_WHAT THE EXERCISE ASKS_:
Scan the listing below for the word "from" and copy every line where it occurs.

···

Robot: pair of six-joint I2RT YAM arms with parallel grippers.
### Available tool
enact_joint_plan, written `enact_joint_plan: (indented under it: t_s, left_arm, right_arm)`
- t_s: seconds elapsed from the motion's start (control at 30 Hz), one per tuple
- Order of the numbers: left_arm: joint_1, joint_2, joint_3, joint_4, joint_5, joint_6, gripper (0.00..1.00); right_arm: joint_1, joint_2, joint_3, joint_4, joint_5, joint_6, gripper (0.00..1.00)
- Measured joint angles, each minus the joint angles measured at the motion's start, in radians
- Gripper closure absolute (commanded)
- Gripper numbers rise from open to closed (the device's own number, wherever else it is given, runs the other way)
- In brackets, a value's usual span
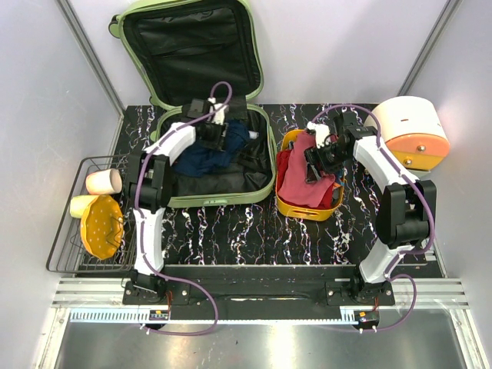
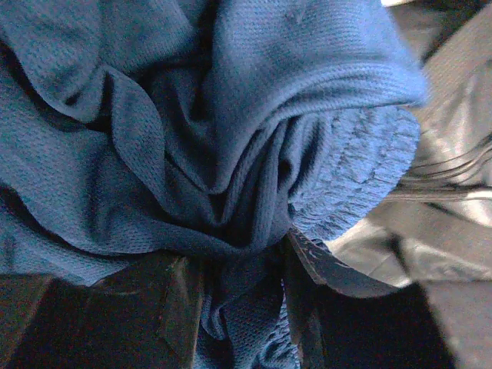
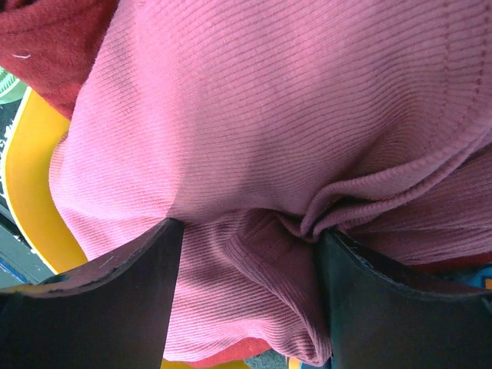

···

_SOLUTION_:
- t_s: seconds elapsed from the motion's start (control at 30 Hz), one per tuple
- Gripper numbers rise from open to closed (the device's own number, wherever else it is given, runs the other way)

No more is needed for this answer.